From the first line to the last, copy the data below word for word.

▶ **Stored data**:
┏━━

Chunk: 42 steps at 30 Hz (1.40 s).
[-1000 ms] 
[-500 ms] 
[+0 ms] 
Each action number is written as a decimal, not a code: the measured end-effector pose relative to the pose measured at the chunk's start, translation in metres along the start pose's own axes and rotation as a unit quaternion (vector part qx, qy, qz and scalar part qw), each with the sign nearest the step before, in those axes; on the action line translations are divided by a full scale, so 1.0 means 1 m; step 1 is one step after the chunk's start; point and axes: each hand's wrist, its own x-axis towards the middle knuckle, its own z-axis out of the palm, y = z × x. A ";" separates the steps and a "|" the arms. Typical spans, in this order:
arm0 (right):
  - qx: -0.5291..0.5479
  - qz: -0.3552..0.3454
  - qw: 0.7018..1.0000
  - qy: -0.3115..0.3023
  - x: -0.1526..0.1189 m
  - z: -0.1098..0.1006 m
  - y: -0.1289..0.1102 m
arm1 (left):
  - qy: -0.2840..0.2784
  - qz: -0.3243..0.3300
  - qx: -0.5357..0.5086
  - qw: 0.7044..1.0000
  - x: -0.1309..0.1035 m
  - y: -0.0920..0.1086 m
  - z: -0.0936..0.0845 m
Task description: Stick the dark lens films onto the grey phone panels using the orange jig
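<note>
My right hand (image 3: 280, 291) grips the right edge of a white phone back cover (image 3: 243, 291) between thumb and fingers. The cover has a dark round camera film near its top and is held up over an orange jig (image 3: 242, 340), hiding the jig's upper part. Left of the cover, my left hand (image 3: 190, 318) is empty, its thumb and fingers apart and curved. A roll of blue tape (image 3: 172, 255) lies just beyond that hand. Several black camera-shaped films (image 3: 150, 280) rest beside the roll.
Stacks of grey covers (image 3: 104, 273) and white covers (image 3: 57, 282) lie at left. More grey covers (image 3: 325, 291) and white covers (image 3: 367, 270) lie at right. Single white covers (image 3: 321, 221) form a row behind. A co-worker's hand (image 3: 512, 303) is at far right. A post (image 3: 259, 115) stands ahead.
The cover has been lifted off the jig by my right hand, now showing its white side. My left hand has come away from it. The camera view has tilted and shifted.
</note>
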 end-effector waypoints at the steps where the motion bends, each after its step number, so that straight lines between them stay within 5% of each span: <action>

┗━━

▶ **Final answer**:
Chunk: 42 steps at 30 Hz (1.40 s).
[-1000 ms] 
[-500 ms] 
[+0 ms] 
Each action number is written as a decimal, not a code: the measured end-effector pose relative to the pose measured at the chunk's start, translation in metres along the start pose's own axes and rotation as a unit quaternion (vector part qx, qy, qz and scalar part qw), each with the sign nearest the step before, in those axes; on the action line translations are divided by a full scale, so 1.0 means 1 m; step 1 is one step after the chunk's start; point and axes: each hand's wrist, its own x-axis towards the middle knuckle, its own z-axis out of the palm, y = z × x. A ";" separates the steps and a "|" the arms. Typical spans, in this order:
arm0 (right):
  - qx: -0.5291..0.5479
  - qz: -0.3552..0.3454
  - qw: 0.7018..1.0000
  - qy: -0.3115..0.3023
  - x: -0.1526..0.1189 m
  - z: -0.1098..0.1006 m
  - y: -0.1289..0.1102 m
arm1 (left):
  - qy: -0.2840..0.2784
  - qz: -0.3243..0.3300
  - qx: -0.5357..0.5086
  - qw: 0.7044..1.0000
  - x: -0.1309..0.1035 m
  - y: -0.0920..0.1086 m
  - z: -0.0936..0.0845 m
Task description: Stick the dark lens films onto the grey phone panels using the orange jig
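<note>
My right hand (image 3: 280, 291) grips the right edge of a white phone back cover (image 3: 243, 291) between thumb and fingers. The cover has a dark round camera film near its top and is held up over an orange jig (image 3: 242, 340), hiding the jig's upper part. Left of the cover, my left hand (image 3: 190, 318) is empty, its thumb and fingers apart and curved. A roll of blue tape (image 3: 172, 255) lies just beyond that hand. Several black camera-shaped films (image 3: 150, 280) rest beside the roll.
Stacks of grey covers (image 3: 104, 273) and white covers (image 3: 57, 282) lie at left. More grey covers (image 3: 325, 291) and white covers (image 3: 367, 270) lie at right. Single white covers (image 3: 321, 221) form a row behind. A co-worker's hand (image 3: 512, 303) is at far right. A post (image 3: 259, 115) stands ahead.
The cover has been lifted off the jig by my right hand, now showing its white side. My left hand has come away from it. The camera view has tilted and shifted.
</note>
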 end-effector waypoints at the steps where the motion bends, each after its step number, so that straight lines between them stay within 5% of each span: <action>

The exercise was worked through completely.